> What is expected
Every line of the records below from the line with "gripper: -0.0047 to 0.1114" up to and including the line with "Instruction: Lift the" must be reproduced exactly, and no line outside that range.

> Collected data

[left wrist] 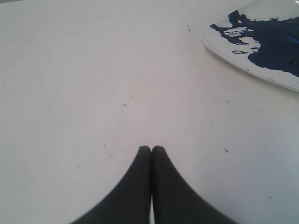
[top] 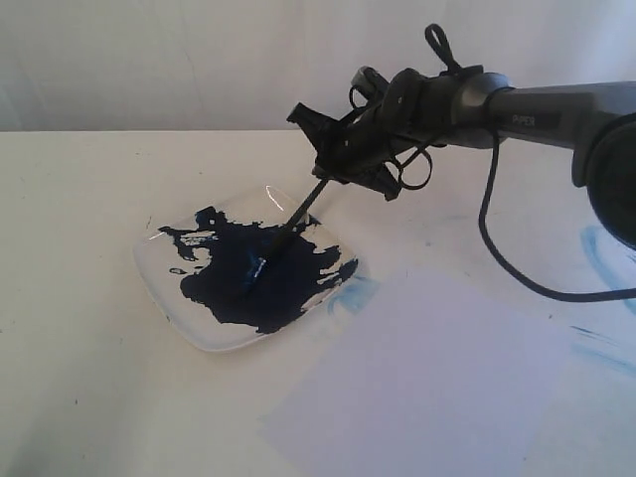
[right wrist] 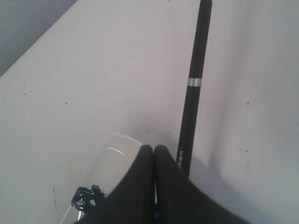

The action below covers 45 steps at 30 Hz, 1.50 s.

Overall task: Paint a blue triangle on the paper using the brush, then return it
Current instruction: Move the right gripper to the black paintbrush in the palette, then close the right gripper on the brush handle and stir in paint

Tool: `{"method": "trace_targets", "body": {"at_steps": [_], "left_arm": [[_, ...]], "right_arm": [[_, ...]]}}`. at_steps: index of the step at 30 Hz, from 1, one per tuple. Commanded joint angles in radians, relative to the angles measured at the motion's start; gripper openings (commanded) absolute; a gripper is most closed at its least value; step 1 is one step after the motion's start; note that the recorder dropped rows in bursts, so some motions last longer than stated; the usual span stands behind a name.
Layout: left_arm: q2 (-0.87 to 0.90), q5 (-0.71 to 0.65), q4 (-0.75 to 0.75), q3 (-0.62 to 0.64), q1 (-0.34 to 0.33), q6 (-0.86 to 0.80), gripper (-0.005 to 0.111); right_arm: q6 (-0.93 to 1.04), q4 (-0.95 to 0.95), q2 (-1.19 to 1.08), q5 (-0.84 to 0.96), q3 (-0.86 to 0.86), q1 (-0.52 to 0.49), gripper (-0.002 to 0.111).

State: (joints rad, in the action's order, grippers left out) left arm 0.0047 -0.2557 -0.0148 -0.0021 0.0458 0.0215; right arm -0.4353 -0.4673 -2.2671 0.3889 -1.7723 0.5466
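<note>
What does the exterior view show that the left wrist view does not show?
Only the exterior view shows the right gripper holding the brush, its tip in the dark paint, and the blank paper. Only the left wrist view shows the left gripper, shut over bare table. Both show the clear dish of dark paint.

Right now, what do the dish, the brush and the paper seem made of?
The dish: clear and glossy, plastic or glass; the table shows through it. The brush: smooth black handle, perhaps painted wood or plastic, with a silvery ring. The paper: thin, matte sheet lying flat.
</note>
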Motion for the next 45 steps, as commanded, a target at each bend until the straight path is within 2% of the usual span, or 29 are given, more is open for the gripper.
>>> {"method": "trace_targets", "body": {"at_steps": [1, 3, 6, 11, 13, 18, 23, 45], "left_arm": [[-0.005, 0.001, 0.005, 0.002, 0.005, 0.0, 0.0], [-0.005, 0.001, 0.005, 0.002, 0.005, 0.0, 0.0], [-0.005, 0.001, 0.005, 0.002, 0.005, 0.0, 0.0], [-0.005, 0.001, 0.005, 0.002, 0.005, 0.0, 0.0], [-0.005, 0.001, 0.005, 0.002, 0.005, 0.0, 0.0], [-0.005, 0.001, 0.005, 0.002, 0.005, 0.0, 0.0], [-0.005, 0.001, 0.005, 0.002, 0.005, 0.0, 0.0], [-0.005, 0.001, 0.005, 0.002, 0.005, 0.0, 0.0]], "right_arm": [[-0.01, 0.0, -0.014, 0.009, -0.01, 0.003, 0.0], [-0.01, -0.004, -0.017, 0.009, -0.01, 0.003, 0.001], [-0.013, -0.012, -0.021, -0.002, -0.01, 0.003, 0.008], [-0.013, -0.02, -0.032, -0.037, -0.01, 0.003, 0.03], [-0.013, -0.032, -0.032, -0.061, -0.01, 0.003, 0.035], [-0.018, -0.039, -0.037, -0.054, -0.01, 0.005, 0.036], [-0.019, -0.148, -0.067, -0.076, -0.01, 0.005, 0.036], [-0.019, -0.168, -0.108, -0.118, -0.01, 0.005, 0.036]]}}
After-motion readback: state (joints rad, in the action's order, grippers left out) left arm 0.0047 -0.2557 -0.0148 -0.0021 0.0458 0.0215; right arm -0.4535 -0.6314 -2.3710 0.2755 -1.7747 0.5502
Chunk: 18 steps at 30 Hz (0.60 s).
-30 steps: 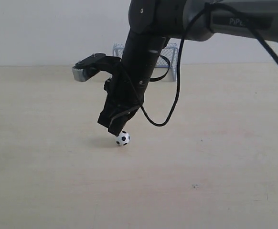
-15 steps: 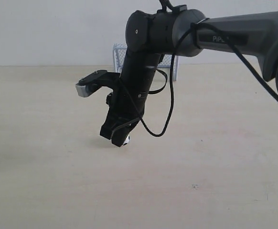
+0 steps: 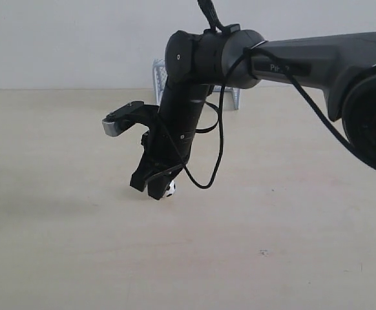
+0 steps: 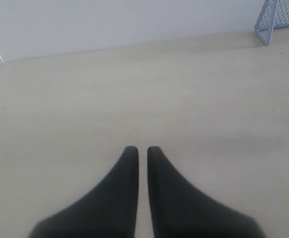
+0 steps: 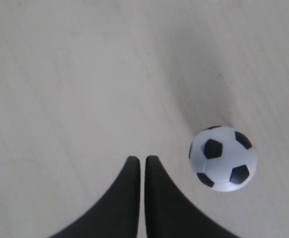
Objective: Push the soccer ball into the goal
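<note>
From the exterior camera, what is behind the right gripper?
The ball sits there, mostly covered by the gripper; only one edge shows. The right wrist view shows it whole, beside the shut gripper. Farther back stands the goal, largely hidden by the arm.

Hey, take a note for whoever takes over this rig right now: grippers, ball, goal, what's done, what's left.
Right gripper: shut, empty, low over the table. The soccer ball lies just beside its fingertips, not gripped.
Left gripper: shut, empty, away from the ball.
The goal: at the table's far edge, behind the right arm.
Done: right gripper is at the ball.
Left: push the ball into the goal.
</note>
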Each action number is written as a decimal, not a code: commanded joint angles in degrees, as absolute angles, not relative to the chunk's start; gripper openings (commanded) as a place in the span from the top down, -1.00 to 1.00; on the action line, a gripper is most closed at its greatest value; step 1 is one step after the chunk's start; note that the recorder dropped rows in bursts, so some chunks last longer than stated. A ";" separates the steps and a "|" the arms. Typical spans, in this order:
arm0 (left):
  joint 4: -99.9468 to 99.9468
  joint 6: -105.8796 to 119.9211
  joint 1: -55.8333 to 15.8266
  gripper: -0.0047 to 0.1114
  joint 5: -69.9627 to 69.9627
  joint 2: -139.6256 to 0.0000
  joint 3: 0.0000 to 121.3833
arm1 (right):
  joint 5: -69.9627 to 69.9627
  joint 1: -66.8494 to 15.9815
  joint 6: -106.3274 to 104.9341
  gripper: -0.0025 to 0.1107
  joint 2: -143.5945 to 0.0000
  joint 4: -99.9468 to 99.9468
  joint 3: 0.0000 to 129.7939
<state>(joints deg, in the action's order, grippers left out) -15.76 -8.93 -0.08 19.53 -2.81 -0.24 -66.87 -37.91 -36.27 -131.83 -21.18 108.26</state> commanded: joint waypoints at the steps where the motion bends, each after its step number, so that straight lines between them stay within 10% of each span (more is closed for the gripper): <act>1: -15.77 -9.47 -0.53 0.81 19.33 -3.13 0.00 | -65.76 -37.89 -35.01 0.96 -132.54 -19.48 108.88; 18: -15.77 -9.47 -0.53 0.81 19.33 -3.13 0.00 | -63.62 -37.89 -34.76 0.96 -132.64 -18.45 108.88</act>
<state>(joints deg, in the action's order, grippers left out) -15.76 -8.93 -0.08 19.53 -2.81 -0.24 -63.78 -37.91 -34.91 -132.68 -18.62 108.42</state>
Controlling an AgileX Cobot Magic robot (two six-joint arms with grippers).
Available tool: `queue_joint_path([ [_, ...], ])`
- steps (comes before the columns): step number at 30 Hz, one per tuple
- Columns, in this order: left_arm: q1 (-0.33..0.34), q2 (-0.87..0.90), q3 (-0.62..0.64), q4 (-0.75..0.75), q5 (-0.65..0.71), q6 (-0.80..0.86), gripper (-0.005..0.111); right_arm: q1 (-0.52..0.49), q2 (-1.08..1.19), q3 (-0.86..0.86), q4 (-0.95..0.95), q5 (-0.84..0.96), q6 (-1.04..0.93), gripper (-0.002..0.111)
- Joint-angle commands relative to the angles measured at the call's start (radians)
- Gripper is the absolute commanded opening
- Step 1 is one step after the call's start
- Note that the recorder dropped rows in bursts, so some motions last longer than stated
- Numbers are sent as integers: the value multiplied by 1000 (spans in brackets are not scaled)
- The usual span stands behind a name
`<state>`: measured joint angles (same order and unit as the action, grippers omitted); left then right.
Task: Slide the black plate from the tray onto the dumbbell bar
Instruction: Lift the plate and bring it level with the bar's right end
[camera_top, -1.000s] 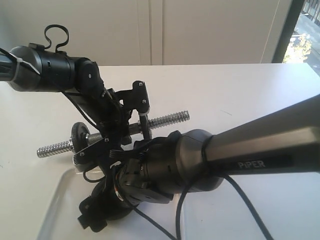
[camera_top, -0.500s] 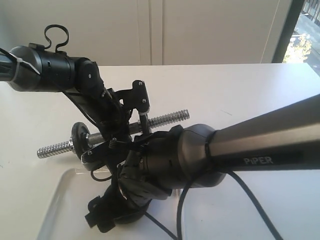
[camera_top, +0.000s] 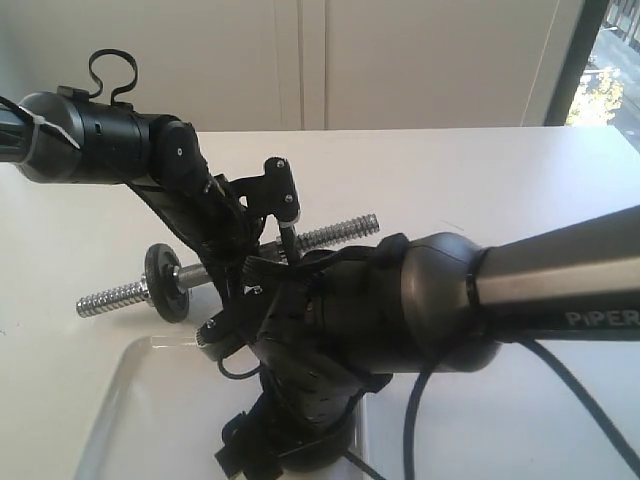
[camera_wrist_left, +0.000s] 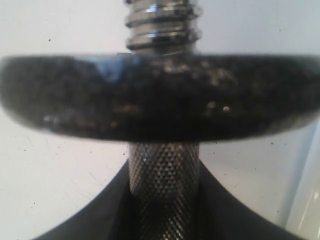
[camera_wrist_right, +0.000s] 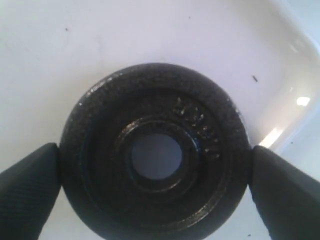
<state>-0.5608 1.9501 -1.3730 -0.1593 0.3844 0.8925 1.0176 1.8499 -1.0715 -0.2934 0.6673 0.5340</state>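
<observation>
White table (camera_top: 520, 180), white wall (camera_top: 420, 60) behind bar (camera_top: 335, 233), window (camera_top: 610, 60) strip far right of bar. Left gripper (camera_wrist_left: 163, 210) clamped on bar's knurled middle, just beside bar's disc (camera_top: 165, 280). Right arm (camera_top: 560, 290) reaches down on camera side of bar; right gripper (camera_wrist_right: 155, 165) pads (camera_wrist_right: 30, 190) press plate (camera_wrist_right: 100, 150) rim from both sides. Plate flat on tray (camera_wrist_right: 295, 75), camera side of bar. Right arm hides bar's middle; tray cut off at frame edge

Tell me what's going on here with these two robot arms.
The left gripper grips the dumbbell bar by its knurled middle; one black disc is already on it. The right gripper is down in the tray, its fingers against the black plate's rim on both sides. The plate appears to lie flat there, not yet lifted.
</observation>
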Motion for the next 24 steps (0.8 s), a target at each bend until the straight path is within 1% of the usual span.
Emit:
queue_joint_path([
  [1,0,-52,-23,-40,-74,-7,0,-4,-106,3,-13,14,-61,5],
  [2,0,-52,-23,-40,-74,-7,0,-9,-129,3,-13,14,-68,1],
  [3,0,-52,-23,-40,-69,-7,0,-20,-156,3,-13,16,-88,0],
  [6,0,-52,-23,-40,-62,-7,0,-76,-211,3,-11,46,-120,0],
  [8,0,-52,-23,-40,-45,-7,0,-134,-252,3,-11,60,-153,0],
  [9,0,-52,-23,-40,-39,-7,0,-180,-280,3,-1,56,-177,0],
  [12,0,-52,-23,-40,-26,-7,0,-294,-329,3,95,23,-286,0],
  [13,0,-52,-23,-40,-21,-7,0,-377,-350,3,203,0,-393,0],
  [14,0,-52,-23,-40,-14,-7,0,-437,-356,3,268,-15,-465,0],
  [15,0,-52,-23,-40,-12,-7,0,-473,-357,3,312,-23,-513,0],
  [16,0,-52,-23,-40,-5,-7,0,-536,-357,3,409,-38,-595,0],
  [17,0,-52,-23,-40,3,-5,0,-571,-357,3,463,-45,-643,0],
  [18,0,-54,-23,-40,11,-3,0,-633,-357,3,585,-64,-741,0],
  [19,0,-54,-23,-40,12,-3,0,-667,-357,3,651,-78,-796,0],
  [20,0,-54,-23,-40,23,-3,0,-729,-357,3,775,-102,-913,0],
  [21,0,-54,-23,-42,28,1,0,-759,-353,3,845,-106,-966,0],
  [22,0,-54,-23,-55,27,4,0,-812,-337,0,998,-84,-1070,0],
  [24,0,-54,-23,-65,29,4,0,-864,-302,-3,1161,-17,-1203,0],
])
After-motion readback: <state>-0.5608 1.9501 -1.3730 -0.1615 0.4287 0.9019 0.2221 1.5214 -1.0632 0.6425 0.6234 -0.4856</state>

> Solved problem
  gripper: -0.0047 to 0.1114
  joint 5: -69.9627 to 69.9627
  joint 2: -139.6256 to 0.0000
  joint 3: 0.0000 to 121.3833
arm1 (right):
  joint 5: -69.9627 to 69.9627
  joint 1: -66.8494 to 15.9815
  joint 6: -106.3274 to 104.9341
  gripper: -0.0025 to 0.1107
  joint 2: -143.5945 to 0.0000
  joint 4: -99.9468 to 99.9468
  joint 3: 0.0000 to 129.7939
<state>(joints deg, in the action's order, grippers left out) -15.76 -8.93 -0.08 19.53 -2.81 -0.24 -66.87 -37.91 -36.27 -131.83 -21.18 108.26</state> commanded: joint waypoints at the steps where the motion bends, each after its step number, so that straight lines between them stay within 10% of each span (more is closed for the gripper): <act>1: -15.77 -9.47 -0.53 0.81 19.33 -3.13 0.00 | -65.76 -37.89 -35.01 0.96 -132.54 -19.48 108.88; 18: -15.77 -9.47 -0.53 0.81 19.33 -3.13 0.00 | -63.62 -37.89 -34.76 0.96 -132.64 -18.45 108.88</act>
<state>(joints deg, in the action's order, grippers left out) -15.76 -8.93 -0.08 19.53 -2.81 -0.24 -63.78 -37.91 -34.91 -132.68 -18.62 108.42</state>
Controlling an AgileX Cobot Magic robot (two six-joint arms with grippers).
Available tool: `queue_joint_path([ [_, ...], ])`
- steps (comes before the columns): step number at 30 Hz, one per tuple
- Columns, in this order: left_arm: q1 (-0.33..0.34), q2 (-0.87..0.90), q3 (-0.62..0.64), q4 (-0.75..0.75), q5 (-0.65..0.71), q6 (-0.80..0.86), gripper (-0.005..0.111); right_arm: q1 (-0.52..0.49), q2 (-1.08..1.19), q3 (-0.86..0.86), q4 (-0.95..0.95), q5 (-0.84..0.96), q6 (-1.04..0.93), gripper (-0.002..0.111)
- Joint-angle commands relative to the angles measured at the call's start (radians)
- Gripper is the absolute commanded opening
- Step 1 is one step after the call's start
- Note that the recorder dropped rows in bursts, so some motions last longer than stated
- Numbers are sent as integers: the value multiplied by 1000 (spans in brackets are not scaled)
- The usual span stands behind a name
`<state>`: measured joint angles (same order and unit as the action, grippers omitted); left then right.
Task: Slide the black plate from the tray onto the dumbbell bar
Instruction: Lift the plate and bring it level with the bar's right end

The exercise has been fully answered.